** Dataset extract follows **

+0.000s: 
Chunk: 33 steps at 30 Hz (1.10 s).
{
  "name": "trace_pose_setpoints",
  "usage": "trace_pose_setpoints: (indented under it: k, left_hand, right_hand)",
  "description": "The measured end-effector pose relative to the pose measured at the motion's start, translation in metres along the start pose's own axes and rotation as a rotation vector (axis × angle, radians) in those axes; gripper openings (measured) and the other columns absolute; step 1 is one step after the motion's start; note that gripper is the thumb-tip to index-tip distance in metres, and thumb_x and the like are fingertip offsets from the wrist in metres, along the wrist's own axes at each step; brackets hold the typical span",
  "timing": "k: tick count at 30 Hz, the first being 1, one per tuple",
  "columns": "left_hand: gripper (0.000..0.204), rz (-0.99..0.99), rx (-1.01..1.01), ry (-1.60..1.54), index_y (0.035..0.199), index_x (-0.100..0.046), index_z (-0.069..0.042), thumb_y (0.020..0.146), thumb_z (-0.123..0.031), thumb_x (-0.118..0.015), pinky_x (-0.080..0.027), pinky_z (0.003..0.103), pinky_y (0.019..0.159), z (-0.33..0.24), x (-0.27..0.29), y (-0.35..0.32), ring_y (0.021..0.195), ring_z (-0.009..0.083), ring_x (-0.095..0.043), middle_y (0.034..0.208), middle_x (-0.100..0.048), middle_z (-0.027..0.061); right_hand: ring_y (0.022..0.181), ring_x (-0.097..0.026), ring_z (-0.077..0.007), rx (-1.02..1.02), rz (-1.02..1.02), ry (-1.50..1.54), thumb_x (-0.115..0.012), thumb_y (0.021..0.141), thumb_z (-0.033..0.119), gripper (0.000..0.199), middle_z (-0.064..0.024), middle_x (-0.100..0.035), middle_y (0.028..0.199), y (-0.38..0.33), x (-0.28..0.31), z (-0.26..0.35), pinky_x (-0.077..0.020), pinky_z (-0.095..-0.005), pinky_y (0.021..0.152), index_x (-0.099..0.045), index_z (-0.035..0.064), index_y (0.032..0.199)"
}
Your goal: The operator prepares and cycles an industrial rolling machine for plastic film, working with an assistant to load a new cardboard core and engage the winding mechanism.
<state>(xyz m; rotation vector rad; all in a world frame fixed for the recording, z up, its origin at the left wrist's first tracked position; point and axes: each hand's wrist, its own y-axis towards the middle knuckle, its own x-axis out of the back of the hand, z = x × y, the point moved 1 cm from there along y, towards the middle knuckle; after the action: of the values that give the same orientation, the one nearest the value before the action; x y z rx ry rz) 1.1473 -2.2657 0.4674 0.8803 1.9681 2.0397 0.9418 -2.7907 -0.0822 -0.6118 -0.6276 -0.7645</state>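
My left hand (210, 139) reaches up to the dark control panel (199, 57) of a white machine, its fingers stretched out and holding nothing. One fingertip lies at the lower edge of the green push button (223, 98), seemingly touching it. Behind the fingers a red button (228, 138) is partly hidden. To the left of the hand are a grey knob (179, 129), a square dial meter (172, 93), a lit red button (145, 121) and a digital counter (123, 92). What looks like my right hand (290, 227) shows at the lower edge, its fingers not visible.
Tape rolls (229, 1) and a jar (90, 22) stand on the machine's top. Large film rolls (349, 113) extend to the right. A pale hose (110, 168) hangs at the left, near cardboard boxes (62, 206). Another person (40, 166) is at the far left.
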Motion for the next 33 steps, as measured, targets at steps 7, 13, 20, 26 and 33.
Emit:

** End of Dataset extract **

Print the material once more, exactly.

+0.000s: 
Chunk: 33 steps at 30 Hz (1.10 s).
{
  "name": "trace_pose_setpoints",
  "usage": "trace_pose_setpoints: (indented under it: k, left_hand, right_hand)",
  "description": "The measured end-effector pose relative to the pose measured at the motion's start, translation in metres along the start pose's own axes and rotation as a rotation vector (axis × angle, radians) in those axes; gripper openings (measured) and the other columns absolute; step 1 is one step after the motion's start; note that gripper is the thumb-tip to index-tip distance in metres, and thumb_x and the like are fingertip offsets from the wrist in metres, along the wrist's own axes at each step; brackets hold the typical span",
  "timing": "k: tick count at 30 Hz, the first being 1, one per tuple",
  "columns": "left_hand: gripper (0.000..0.204), rz (-0.99..0.99), rx (-1.01..1.01), ry (-1.60..1.54), index_y (0.035..0.199), index_x (-0.100..0.046), index_z (-0.069..0.042), thumb_y (0.020..0.146), thumb_z (-0.123..0.031), thumb_x (-0.118..0.015), pinky_x (-0.080..0.027), pinky_z (0.003..0.103), pinky_y (0.019..0.159), z (-0.33..0.24), x (-0.27..0.29), y (-0.35..0.32), ring_y (0.021..0.195), ring_z (-0.009..0.083), ring_x (-0.095..0.043), middle_y (0.034..0.208), middle_x (-0.100..0.048), middle_z (-0.027..0.061); right_hand: ring_y (0.022..0.181), ring_x (-0.097..0.026), ring_z (-0.077..0.007), rx (-1.02..1.02), rz (-1.02..1.02), ry (-1.50..1.54), thumb_x (-0.115..0.012), thumb_y (0.021..0.141), thumb_z (-0.033..0.119), gripper (0.000..0.199), middle_z (-0.064..0.024), middle_x (-0.100..0.035), middle_y (0.028..0.199), y (-0.38..0.33), x (-0.28..0.31), z (-0.26..0.35), pinky_x (-0.077..0.020), pinky_z (-0.095..-0.005), pinky_y (0.021..0.152), index_x (-0.099..0.045), index_z (-0.035..0.064), index_y (0.032..0.199)"
}
Your goal: The operator prepares and cycles an industrial rolling machine for plastic film, working with an assistant to load a new cardboard core and engage the winding mechanism.
<state>(xyz m; rotation vector rad; all in a world frame fixed for the recording, z up, its origin at the left wrist's first tracked position; point and axes: each hand's wrist, its own y-axis towards the middle knuckle, its own x-axis out of the back of the hand, z = x × y, the point moved 1 cm from there along y, towards the middle knuckle; after the action: of the values that give the same orientation, the one nearest the value before the action; x y z rx ry rz) 1.1473 -2.2657 0.4674 0.8803 1.9681 2.0397 0.9418 -2.7907 -0.0822 -0.6118 -0.6276 -0.7645</state>
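My left hand (210, 139) reaches up to the dark control panel (199, 57) of a white machine, its fingers stretched out and holding nothing. One fingertip lies at the lower edge of the green push button (223, 98), seemingly touching it. Behind the fingers a red button (228, 138) is partly hidden. To the left of the hand are a grey knob (179, 129), a square dial meter (172, 93), a lit red button (145, 121) and a digital counter (123, 92). What looks like my right hand (290, 227) shows at the lower edge, its fingers not visible.
Tape rolls (229, 1) and a jar (90, 22) stand on the machine's top. Large film rolls (349, 113) extend to the right. A pale hose (110, 168) hangs at the left, near cardboard boxes (62, 206). Another person (40, 166) is at the far left.
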Motion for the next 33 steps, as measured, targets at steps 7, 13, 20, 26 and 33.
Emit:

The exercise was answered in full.